Many a well-known film or play has started life as a radio play – Bill Naughton’s Alfie being an example.

Don’t Look Now, the 1973 film directed by Nicholas Roeg starring Donald Sutherland and Julie Christie, is so well-known that many may not be aware that its source was a short story by Daphne di Maurier.

This was dramatised yesterday as part of a celebration of her work.

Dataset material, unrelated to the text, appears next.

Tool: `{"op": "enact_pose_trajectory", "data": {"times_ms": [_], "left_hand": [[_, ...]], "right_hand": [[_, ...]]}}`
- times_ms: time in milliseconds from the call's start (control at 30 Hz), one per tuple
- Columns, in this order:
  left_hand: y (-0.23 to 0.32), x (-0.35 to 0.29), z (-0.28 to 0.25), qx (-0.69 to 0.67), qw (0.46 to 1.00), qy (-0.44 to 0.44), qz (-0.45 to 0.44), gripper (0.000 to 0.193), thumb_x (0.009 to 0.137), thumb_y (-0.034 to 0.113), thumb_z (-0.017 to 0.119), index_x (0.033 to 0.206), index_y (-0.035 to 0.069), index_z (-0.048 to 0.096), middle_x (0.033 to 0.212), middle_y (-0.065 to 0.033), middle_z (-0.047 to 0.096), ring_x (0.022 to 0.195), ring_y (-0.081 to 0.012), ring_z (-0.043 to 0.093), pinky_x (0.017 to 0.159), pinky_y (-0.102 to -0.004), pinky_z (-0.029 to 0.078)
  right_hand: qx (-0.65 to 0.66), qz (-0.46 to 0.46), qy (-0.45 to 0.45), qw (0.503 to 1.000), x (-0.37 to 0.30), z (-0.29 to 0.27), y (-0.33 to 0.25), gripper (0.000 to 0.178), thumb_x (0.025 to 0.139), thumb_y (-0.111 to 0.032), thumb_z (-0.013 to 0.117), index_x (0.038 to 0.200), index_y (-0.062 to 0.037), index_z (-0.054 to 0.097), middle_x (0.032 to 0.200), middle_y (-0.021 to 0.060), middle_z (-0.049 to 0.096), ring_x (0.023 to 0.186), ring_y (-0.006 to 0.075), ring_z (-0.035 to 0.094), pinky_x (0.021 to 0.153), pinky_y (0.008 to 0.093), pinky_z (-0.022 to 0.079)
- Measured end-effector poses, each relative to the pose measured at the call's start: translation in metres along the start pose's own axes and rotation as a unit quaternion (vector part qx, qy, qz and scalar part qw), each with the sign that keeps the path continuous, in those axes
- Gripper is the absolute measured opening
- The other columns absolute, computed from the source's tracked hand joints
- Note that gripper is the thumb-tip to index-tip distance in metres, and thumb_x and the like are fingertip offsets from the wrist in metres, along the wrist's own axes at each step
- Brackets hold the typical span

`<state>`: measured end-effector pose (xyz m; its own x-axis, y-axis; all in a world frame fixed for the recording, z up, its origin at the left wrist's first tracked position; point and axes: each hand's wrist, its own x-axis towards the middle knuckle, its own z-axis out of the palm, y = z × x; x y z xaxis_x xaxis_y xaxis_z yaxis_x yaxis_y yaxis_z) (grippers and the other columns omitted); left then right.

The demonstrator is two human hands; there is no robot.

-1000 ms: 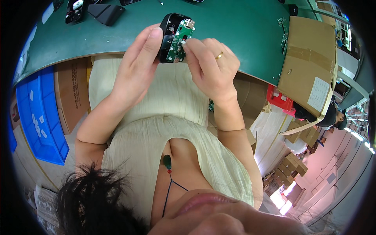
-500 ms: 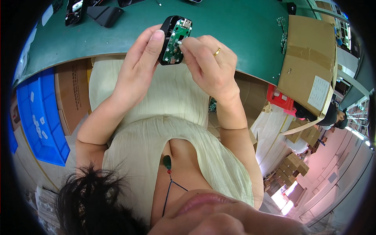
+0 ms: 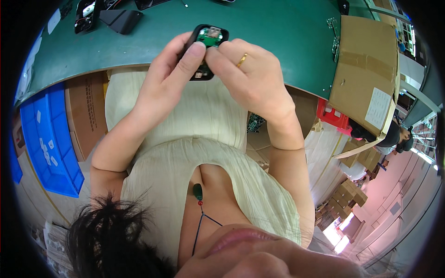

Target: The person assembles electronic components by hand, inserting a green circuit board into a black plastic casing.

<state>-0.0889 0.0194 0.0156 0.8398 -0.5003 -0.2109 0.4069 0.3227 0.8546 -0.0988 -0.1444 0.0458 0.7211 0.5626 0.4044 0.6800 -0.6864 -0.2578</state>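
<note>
Black housing point(image 3: 207, 73), upper centre: green circuit board point(image 3: 209, 41) inside, fastening indeterminable, face uncovered. Left hand point(image 3: 172, 73): curled around housing. Right hand point(image 3: 250, 76): fingers bunched at board, hold hidden.

held in the left hand point(image 3: 169, 76), above the near edge of the desk point(image 3: 282, 30): a casing point(image 3: 208, 75), with a circuit board point(image 3: 209, 37) within its rim and the right hand point(image 3: 252, 78) at its right side. on the desk, toward the far left, an opened device point(image 3: 86, 15), with a loose part point(image 3: 121, 21) just to its right. at the desk's right end, a box point(image 3: 359, 55), with small boards point(image 3: 333, 41) just left of it and a basket point(image 3: 331, 114) below. beneath the desk's left side, a crate point(image 3: 51, 139), then a carton point(image 3: 89, 113) just right of it. beyond the box, another person point(image 3: 396, 140).
</note>
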Motion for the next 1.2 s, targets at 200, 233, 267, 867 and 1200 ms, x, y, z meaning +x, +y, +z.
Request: {"op": "enact_pose_trajectory", "data": {"times_ms": [200,233,267,867,1200], "left_hand": [[0.005,0.008,0.002,0.047,0.997,0.030,0.060,0.033,0.093,0.016,0.039,0.123,0.002,0.041,0.106,-0.0045,0.053,0.095,-0.0095,0.052,0.082,-0.0245,0.043],[0.004,0.008,0.001,0.047,0.997,0.036,0.056,0.032,0.093,0.015,0.039,0.122,0.002,0.041,0.103,-0.0046,0.054,0.093,-0.0097,0.052,0.080,-0.0243,0.043],[0.003,0.009,0.000,0.047,0.997,0.042,0.051,0.031,0.093,0.015,0.039,0.120,0.002,0.042,0.101,-0.0048,0.054,0.091,-0.0099,0.053,0.079,-0.0240,0.044],[-0.006,0.016,0.013,0.165,0.969,0.058,0.173,0.030,0.093,0.021,0.040,0.116,0.001,0.043,0.102,-0.0048,0.050,0.091,-0.0104,0.047,0.080,-0.0229,0.039],[-0.001,0.054,0.008,0.067,0.988,0.018,0.137,0.037,0.095,0.027,0.036,0.122,0.002,0.040,0.115,-0.0061,0.045,0.102,-0.0121,0.045,0.089,-0.0248,0.035]], "right_hand": [[0.167,0.134,0.188,0.959,0.000,0.016,0.000,0.045,0.066,-0.006,0.069,0.108,-0.0064,0.051,0.084,0.0043,0.052,0.074,0.0183,0.053,0.053,0.0254,0.045],[0.166,0.134,0.190,0.958,-0.001,0.022,-0.002,0.045,0.066,-0.006,0.069,0.108,-0.0064,0.051,0.084,0.0043,0.052,0.074,0.0183,0.053,0.053,0.0254,0.045],[0.233,0.166,0.198,0.938,-0.005,0.029,-0.003,0.048,0.068,-0.005,0.069,0.111,-0.0059,0.048,0.092,0.0071,0.052,0.077,0.0184,0.053,0.054,0.0247,0.046],[0.552,0.327,0.270,0.718,-0.005,0.046,-0.006,0.034,0.076,0.000,0.064,0.100,-0.0032,0.041,0.101,0.0074,0.044,0.084,0.0098,0.051,0.062,0.0200,0.044],[0.577,0.338,0.210,0.713,0.008,0.026,0.035,0.039,0.075,-0.007,0.067,0.106,-0.0026,0.043,0.106,0.0087,0.047,0.091,0.0130,0.052,0.071,0.0243,0.045]]}}
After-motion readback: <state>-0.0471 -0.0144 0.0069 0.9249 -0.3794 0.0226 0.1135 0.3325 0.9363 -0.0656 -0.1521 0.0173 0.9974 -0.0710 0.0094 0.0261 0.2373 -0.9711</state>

On Wednesday there is another play featuring Helen Bonham Cartier and Bill Nighy.

Don’t Look Now – in a word – is sinister.

A couple, recovering from their daughter dying in a drowning accident, go to Venice to restore churches.

There they encounter a blind clairvoyant who claims to be in touch with the dead daughter.

The husband is cynical but – in an ingenious twist – it is he who turns out to have second sight.

The film was intensely visual and the atmosphere of Venice contributed to its gothic horror as a killer is on the loose.

The film is largely remembered for the explicit sex scene between the couple – of which it is said they were actually performing, not acting – (director Roeg had dismissed all the camera and sound crew save one).

The play made a passable attempt at recreating the drama but I found myself always comparing it to the film.

It shows what am imaginative writer Daphne de Maurier was, as her inspiration was a blind woman who rented Keeper’s Cottage on the Menabilly Estate.She has a great ability to draw from her environs and to weave a story around it.

The more famous Birds was inspired by a bird attacking a man on a tractor.

I thought the husband was a tad insipid and failed to make the most of the revelation that he had second sight.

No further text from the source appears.